● Required work: Look through the listing below and give the number of lines that hold "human". Say nothing more.

● Material for this exercise:
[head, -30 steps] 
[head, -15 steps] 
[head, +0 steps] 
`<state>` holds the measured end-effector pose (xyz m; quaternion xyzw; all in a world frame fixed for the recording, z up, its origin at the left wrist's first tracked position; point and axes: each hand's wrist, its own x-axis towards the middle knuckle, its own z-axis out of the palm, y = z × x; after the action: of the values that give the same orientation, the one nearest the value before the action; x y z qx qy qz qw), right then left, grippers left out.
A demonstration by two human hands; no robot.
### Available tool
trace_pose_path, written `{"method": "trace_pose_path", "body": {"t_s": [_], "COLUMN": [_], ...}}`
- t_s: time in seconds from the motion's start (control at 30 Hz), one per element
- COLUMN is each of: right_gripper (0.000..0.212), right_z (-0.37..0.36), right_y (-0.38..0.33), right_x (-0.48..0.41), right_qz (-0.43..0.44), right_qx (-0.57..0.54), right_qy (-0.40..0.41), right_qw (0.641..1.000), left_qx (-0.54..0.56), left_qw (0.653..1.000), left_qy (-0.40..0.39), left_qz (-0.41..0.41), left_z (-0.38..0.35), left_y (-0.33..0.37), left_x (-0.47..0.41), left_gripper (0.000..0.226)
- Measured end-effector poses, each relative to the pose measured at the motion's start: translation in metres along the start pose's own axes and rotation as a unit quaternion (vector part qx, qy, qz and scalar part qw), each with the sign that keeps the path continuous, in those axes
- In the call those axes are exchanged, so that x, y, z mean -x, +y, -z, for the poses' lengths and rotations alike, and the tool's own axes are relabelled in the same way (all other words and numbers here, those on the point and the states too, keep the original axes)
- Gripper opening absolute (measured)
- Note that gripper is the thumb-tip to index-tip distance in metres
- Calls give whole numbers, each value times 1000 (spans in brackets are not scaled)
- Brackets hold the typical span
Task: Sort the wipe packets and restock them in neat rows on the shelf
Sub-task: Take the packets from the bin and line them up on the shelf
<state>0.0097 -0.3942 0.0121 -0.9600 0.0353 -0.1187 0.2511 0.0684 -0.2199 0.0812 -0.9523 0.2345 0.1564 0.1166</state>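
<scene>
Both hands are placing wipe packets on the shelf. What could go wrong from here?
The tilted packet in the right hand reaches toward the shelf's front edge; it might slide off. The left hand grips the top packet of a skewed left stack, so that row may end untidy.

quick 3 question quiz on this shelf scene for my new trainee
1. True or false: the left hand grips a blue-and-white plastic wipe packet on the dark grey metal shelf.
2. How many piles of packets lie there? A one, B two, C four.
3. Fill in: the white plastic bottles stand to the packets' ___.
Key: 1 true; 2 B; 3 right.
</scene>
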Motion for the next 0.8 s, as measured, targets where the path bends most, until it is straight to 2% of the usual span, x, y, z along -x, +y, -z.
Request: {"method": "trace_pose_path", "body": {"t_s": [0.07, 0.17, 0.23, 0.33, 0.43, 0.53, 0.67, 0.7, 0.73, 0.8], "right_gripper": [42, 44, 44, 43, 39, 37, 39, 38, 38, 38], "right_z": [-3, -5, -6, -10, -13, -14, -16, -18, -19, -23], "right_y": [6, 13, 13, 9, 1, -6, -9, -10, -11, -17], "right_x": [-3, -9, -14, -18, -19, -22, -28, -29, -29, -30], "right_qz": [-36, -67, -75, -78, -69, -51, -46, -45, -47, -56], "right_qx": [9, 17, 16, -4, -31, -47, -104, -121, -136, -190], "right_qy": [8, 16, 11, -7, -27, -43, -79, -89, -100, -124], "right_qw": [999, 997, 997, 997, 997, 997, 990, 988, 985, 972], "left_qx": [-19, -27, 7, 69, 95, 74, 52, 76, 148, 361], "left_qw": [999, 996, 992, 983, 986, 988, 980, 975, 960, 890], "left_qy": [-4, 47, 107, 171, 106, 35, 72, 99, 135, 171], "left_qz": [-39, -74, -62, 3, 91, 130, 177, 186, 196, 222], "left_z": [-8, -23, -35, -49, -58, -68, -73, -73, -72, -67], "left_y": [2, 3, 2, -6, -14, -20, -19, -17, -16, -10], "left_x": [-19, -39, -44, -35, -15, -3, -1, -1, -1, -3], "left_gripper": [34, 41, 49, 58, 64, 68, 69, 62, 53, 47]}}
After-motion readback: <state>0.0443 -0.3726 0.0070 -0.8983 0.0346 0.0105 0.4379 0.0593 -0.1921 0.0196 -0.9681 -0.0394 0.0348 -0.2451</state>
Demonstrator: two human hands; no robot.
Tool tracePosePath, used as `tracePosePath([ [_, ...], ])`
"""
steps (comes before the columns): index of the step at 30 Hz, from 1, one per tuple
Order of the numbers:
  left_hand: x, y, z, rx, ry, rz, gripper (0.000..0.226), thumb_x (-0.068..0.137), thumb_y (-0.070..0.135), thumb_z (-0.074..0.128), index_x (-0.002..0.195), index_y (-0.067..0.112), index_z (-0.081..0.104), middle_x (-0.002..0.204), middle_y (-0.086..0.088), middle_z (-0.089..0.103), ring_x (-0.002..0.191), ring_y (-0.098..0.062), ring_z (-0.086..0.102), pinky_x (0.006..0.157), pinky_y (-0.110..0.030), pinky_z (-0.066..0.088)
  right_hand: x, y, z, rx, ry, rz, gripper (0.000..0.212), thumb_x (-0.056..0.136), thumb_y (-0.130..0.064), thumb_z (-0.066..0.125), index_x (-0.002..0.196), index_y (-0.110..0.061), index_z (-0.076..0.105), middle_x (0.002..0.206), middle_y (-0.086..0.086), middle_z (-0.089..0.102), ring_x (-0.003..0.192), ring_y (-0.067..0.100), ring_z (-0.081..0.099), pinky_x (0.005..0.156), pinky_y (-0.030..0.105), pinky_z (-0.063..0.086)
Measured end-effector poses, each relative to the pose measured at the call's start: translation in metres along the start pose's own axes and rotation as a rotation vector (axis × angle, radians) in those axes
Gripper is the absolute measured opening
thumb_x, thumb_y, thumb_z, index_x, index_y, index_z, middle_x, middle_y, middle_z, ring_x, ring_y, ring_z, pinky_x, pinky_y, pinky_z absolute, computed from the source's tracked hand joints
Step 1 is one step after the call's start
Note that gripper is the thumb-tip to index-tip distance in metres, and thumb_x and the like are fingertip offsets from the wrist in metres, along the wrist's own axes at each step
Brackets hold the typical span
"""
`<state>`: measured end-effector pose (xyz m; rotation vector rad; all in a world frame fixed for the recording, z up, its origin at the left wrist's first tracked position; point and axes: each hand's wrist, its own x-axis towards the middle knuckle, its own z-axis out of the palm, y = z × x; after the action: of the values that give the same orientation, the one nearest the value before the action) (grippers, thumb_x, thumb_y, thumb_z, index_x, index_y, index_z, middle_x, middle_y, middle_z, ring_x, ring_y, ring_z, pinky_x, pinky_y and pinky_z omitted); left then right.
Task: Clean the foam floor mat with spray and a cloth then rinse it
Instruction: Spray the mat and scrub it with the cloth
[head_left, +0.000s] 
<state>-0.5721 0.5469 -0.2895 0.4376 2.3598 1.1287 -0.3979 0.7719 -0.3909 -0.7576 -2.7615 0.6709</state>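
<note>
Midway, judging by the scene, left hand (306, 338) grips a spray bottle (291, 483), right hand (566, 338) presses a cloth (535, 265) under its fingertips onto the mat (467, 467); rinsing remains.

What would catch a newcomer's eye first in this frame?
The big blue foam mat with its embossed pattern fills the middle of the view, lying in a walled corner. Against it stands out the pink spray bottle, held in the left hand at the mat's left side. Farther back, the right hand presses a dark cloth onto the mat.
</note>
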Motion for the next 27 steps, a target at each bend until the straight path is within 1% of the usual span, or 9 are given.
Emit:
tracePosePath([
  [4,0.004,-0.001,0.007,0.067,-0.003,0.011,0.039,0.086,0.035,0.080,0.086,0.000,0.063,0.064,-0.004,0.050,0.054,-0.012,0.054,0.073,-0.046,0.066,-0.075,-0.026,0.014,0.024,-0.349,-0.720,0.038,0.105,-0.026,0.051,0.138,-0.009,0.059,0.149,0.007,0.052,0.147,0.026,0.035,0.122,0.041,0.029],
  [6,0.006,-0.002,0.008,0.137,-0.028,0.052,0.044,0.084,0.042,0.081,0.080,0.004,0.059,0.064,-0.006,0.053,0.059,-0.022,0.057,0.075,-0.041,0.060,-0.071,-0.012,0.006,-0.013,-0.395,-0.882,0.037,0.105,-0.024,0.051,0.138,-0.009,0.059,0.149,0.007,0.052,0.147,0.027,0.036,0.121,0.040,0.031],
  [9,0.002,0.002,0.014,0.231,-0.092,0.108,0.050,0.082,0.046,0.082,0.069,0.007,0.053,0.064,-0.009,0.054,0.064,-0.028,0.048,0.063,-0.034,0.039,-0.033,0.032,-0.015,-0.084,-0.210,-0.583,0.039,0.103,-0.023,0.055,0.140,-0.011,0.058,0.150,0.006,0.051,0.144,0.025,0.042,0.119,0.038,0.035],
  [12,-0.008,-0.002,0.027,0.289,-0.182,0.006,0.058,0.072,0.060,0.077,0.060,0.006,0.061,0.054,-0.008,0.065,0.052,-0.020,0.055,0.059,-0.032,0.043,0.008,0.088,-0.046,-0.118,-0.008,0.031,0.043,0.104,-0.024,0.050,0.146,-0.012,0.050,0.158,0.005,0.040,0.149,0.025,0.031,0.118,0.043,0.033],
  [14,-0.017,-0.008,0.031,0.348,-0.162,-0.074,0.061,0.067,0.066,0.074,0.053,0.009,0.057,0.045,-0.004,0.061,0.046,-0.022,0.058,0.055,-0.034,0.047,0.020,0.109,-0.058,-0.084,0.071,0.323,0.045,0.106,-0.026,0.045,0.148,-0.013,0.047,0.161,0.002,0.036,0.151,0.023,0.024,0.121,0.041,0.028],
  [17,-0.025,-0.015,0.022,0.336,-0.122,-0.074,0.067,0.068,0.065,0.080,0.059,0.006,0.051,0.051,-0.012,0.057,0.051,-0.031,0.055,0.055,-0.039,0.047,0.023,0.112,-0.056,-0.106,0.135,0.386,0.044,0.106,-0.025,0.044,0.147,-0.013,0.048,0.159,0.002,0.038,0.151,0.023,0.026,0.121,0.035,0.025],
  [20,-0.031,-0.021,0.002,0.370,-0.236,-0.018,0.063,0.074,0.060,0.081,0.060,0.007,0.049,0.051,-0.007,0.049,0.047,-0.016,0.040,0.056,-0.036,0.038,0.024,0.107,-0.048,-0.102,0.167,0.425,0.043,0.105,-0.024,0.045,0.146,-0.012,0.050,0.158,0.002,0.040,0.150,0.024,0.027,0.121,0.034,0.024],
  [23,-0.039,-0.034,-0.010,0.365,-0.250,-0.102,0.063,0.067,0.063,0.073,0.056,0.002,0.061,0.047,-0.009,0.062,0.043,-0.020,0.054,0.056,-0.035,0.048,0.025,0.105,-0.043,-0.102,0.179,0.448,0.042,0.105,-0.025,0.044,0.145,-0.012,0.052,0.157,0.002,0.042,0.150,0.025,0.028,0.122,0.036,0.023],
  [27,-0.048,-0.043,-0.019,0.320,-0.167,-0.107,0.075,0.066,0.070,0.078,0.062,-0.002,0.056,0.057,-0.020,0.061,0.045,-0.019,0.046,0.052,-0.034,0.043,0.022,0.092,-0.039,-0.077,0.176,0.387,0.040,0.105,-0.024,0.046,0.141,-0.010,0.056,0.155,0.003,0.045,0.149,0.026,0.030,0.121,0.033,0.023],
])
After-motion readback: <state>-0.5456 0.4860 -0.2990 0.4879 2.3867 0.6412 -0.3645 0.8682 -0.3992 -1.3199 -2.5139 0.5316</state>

● Exercise output: 2